- **Problem to work on**: Copy the data precisely, keeping every character.
Provided material section start
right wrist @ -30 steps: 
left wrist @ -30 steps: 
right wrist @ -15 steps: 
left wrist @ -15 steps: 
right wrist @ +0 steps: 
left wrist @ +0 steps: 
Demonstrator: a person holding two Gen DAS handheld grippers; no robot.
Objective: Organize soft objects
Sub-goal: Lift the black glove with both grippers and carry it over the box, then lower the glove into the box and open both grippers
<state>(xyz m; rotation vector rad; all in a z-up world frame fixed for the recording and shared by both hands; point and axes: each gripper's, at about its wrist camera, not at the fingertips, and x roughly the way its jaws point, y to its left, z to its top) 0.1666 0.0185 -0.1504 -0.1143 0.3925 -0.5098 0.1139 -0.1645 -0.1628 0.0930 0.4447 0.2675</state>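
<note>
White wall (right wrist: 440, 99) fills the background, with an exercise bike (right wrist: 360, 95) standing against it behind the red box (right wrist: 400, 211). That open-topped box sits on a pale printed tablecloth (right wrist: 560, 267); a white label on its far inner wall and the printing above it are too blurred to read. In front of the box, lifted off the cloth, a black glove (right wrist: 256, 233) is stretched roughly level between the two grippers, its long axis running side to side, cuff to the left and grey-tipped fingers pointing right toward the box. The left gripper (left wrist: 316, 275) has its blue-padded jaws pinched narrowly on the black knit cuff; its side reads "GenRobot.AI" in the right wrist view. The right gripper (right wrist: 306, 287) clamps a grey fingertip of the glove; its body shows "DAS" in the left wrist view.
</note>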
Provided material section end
- **Task output**:
right wrist @ -30 steps: 
left wrist @ -30 steps: 
right wrist @ -15 steps: 
left wrist @ -15 steps: 
right wrist @ +0 steps: 
left wrist @ +0 steps: 
Demonstrator: a person holding two Gen DAS handheld grippers; no robot.
Objective: Organize soft objects
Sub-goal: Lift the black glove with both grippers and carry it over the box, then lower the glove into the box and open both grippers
<state>(xyz m; rotation vector rad; all in a z-up world frame fixed for the recording and shared by both hands; point and axes: each gripper's, at about its wrist camera, not at the fingertips, and x roughly the way its jaws point, y to its left, z to its top) 0.1666 0.0185 -0.1504 -0.1143 0.3925 -0.5098 0.1139 -0.1645 -0.1628 0.0930 0.4447 0.2675</state>
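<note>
White wall (right wrist: 440, 99) fills the background, with an exercise bike (right wrist: 360, 95) standing against it behind the red box (right wrist: 400, 211). That open-topped box sits on a pale printed tablecloth (right wrist: 560, 267); a white label on its far inner wall and the printing above it are too blurred to read. In front of the box, lifted off the cloth, a black glove (right wrist: 256, 233) is stretched roughly level between the two grippers, its long axis running side to side, cuff to the left and grey-tipped fingers pointing right toward the box. The left gripper (left wrist: 316, 275) has its blue-padded jaws pinched narrowly on the black knit cuff; its side reads "GenRobot.AI" in the right wrist view. The right gripper (right wrist: 306, 287) clamps a grey fingertip of the glove; its body shows "DAS" in the left wrist view.
</note>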

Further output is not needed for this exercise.